[Activity]
Restate all of the data precisely, omitting nothing.

[Information supplied]
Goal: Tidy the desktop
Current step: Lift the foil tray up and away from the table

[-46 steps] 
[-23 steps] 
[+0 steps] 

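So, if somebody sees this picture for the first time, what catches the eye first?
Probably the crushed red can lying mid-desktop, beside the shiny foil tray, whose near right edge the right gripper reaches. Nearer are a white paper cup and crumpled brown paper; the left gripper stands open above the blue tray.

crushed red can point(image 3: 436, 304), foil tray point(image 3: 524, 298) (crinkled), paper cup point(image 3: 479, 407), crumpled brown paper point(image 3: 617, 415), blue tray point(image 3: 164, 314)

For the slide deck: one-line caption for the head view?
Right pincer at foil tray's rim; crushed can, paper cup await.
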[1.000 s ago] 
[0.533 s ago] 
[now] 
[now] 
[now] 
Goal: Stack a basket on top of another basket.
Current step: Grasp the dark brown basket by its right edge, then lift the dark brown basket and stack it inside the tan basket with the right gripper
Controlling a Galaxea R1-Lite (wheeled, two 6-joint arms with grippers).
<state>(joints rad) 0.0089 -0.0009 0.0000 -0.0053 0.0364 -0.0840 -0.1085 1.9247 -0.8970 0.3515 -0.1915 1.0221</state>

[Response]
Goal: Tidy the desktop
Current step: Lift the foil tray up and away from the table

[-46 steps] 
[-23 steps] 
[+0 steps] 

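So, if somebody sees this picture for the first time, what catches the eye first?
Probably the crushed red can lying mid-desktop, beside the shiny foil tray, whose near right edge the right gripper reaches. Nearer are a white paper cup and crumpled brown paper; the left gripper stands open above the blue tray.

crushed red can point(image 3: 436, 304), foil tray point(image 3: 524, 298) (crinkled), paper cup point(image 3: 479, 407), crumpled brown paper point(image 3: 617, 415), blue tray point(image 3: 164, 314)

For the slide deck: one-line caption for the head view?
Right pincer at foil tray's rim; crushed can, paper cup await.
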[1.000 s ago] 
[0.533 s ago] 
[now] 
[now] 
[now] 
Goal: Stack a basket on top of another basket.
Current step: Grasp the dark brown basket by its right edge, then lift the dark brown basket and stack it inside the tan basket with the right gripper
Controlling a Galaxea R1-Lite (wheeled, two 6-joint arms with grippers).
<state>(joints rad) 0.0089 -0.0009 0.0000 -0.0053 0.0364 -0.0840 -0.1085 1.9247 -0.8970 0.3515 -0.1915 1.0221</state>

The answer has been written out in full.